**Work order:**
Count, in the listing that follows, every line containing the word "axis". Give the number by itself.

**Dataset section:**
# # # # #

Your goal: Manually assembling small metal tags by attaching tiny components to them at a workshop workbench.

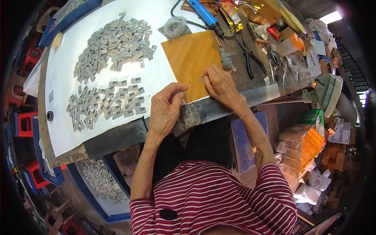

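Observation:
My left hand (167, 107) hovers at the table's front edge, beside the brown square sheet (188, 55). Its thumb and fingers curl together, and whatever is between them is hidden. On the sheet rests my right hand (222, 87), fingers bent in a pinch at a small grey metal piece (200, 79) by its fingertips. To the left, small grey metal pieces (125, 96) lie spread in loose rows on white paper (94, 139). Behind them is a large heap (113, 45) of similar pieces.
Right of the sheet are black-handled pliers (252, 60), a grey lump (226, 59) and a blue corded tool (205, 15). A clear bag (175, 26) stands behind. Blue trays (107, 213) hold metal pieces below and at far left. An orange crate (312, 147) stands lower right.

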Available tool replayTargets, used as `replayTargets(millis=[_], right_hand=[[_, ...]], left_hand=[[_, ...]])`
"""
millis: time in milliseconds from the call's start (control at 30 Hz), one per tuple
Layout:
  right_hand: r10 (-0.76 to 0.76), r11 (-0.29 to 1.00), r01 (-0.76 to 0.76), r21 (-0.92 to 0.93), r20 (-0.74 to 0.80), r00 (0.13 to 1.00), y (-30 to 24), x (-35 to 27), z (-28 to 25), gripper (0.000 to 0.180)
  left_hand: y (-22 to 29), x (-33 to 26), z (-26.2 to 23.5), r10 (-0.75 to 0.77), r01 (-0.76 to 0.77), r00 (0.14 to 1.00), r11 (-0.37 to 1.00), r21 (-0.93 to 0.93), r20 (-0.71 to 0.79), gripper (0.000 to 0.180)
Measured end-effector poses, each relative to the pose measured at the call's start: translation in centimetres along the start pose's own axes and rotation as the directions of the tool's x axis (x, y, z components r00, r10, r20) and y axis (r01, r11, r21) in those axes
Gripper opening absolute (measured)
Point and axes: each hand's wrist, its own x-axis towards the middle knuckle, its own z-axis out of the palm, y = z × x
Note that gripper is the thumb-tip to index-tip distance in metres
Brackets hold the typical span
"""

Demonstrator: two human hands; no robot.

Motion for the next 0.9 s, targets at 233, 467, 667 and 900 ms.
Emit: replayTargets(millis=[233,467,667,900], right_hand=[[-0.012,1.0,0.012,-0.009,0.016,1.0,-0.4,-0.1,-0.2,0.012],[-0.068,0.989,0.072,-0.132,0.038,0.997,-0.5,0.0,0.1,0.012],[-0.036,0.998,0.037,-0.059,0.028,0.999,-0.1,0.2,0.1,0.012],[0.157,0.927,-0.176,0.331,0.086,0.984,-0.2,0.4,-0.7,0.007]], left_hand=[[0.0,0.1,0.1,-0.003,0.003,1.0,1.0,-0.007,-0.005,0.017],[0.1,0.7,0.7,0.04,-0.039,0.999,0.998,0.047,-0.013,0.017],[-0.2,1.3,1.4,0.133,-0.13,0.99,0.99,0.059,-0.046,0.017],[-0.1,2.0,1.8,0.142,-0.137,0.988,0.987,0.084,-0.057,0.016]])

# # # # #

**Answer for the task:**
2